Dear Comrades,
The Reserve Bank of India's policy initiative for allowing non-banking 
finance companies and private players to enter the banking sector has 
come at an apt time for the postal department. This is something vast 
swathes of the country's rural population may soon have cause to be 
grateful for. As matters stand, existing banks have a combined network 
of some 87,000 branches, with a little more than a quarter of them in 
rural India. Compare this to the 1.55 lakh post offices the postal 
department can boast of, already providing various financial services. 

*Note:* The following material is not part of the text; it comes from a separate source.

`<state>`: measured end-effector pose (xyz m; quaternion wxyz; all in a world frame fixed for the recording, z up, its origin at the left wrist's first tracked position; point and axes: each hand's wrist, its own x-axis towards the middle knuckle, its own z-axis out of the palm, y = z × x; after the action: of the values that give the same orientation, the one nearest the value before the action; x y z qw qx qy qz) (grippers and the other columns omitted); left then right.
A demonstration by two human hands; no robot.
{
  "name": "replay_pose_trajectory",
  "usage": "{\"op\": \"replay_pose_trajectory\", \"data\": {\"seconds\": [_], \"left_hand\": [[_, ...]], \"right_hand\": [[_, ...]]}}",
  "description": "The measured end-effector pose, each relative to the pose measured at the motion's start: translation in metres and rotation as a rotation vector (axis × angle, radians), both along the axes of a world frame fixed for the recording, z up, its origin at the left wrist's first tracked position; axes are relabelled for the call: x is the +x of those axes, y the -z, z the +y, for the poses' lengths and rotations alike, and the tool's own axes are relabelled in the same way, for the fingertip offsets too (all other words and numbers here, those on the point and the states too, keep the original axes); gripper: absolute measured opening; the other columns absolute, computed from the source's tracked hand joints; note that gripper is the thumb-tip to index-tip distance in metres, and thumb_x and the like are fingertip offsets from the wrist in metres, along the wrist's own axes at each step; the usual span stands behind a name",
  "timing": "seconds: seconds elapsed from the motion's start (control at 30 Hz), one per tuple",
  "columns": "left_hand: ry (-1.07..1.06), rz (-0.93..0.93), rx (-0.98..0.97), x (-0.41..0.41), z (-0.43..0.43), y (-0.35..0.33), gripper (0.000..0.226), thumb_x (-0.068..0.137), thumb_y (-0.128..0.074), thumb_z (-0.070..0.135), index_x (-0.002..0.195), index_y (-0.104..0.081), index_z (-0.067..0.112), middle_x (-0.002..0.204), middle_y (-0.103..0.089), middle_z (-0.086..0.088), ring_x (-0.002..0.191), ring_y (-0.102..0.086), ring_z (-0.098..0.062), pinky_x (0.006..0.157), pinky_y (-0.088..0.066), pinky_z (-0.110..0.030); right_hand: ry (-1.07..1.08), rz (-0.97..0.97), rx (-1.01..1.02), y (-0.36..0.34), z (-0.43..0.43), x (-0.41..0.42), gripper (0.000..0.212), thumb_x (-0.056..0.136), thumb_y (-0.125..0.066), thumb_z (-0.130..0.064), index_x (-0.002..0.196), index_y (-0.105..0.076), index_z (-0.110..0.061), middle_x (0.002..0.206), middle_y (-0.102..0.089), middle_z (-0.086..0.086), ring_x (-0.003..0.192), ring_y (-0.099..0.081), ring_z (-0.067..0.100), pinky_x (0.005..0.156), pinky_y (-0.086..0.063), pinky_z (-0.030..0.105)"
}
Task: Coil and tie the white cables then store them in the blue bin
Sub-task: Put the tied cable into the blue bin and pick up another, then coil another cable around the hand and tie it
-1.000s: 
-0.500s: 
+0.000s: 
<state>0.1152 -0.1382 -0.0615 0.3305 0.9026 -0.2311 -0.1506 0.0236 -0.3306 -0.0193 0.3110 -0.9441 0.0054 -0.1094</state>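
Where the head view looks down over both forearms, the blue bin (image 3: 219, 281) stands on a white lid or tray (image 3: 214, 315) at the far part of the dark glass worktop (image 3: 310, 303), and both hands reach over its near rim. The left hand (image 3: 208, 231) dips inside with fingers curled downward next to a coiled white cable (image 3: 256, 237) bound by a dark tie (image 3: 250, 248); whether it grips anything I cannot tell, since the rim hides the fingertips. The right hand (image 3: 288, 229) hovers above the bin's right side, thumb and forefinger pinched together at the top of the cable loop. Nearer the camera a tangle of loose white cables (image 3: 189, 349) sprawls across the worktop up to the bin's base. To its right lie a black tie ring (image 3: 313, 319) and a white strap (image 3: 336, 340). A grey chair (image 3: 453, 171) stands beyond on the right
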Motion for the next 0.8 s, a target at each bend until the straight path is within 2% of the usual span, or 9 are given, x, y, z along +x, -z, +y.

More importantly, about 90% of these offices — about 1.4 lakh of them 
— are in rural India.
This is a godsend for the government if exploited adequately. The low
 level of banking penetration has been a long-running problem, one that 
is unlikely to be solved by the entry of new banks. The capital costs of
 establishing banking networks
 in rural areas as well as the fear of an inadequate customer base are 
likely to serve as bottlenecks. The evolution of the postal department 
into a banking entity would neatly swerve around these bottlenecks. This
 has already worked in countries from Germany to South Africa.
 
The benefits are obvious. Extending banking facilities to the 
hinterlands is an essential prerequisite for equitable development. And 
on the other side of the equation, such a move would bring a vast number
 of customers — the postal department's small savings schemes have over 250 million takers — into the formal economy in one stroke,
 providing more assets to be piped to the markets and loaned to 
corporations, catalysing economic activity. Snail mail may be turning 
into a thing of the past. But the postal department, if it can exploit 
this opportunity, will belong to the future.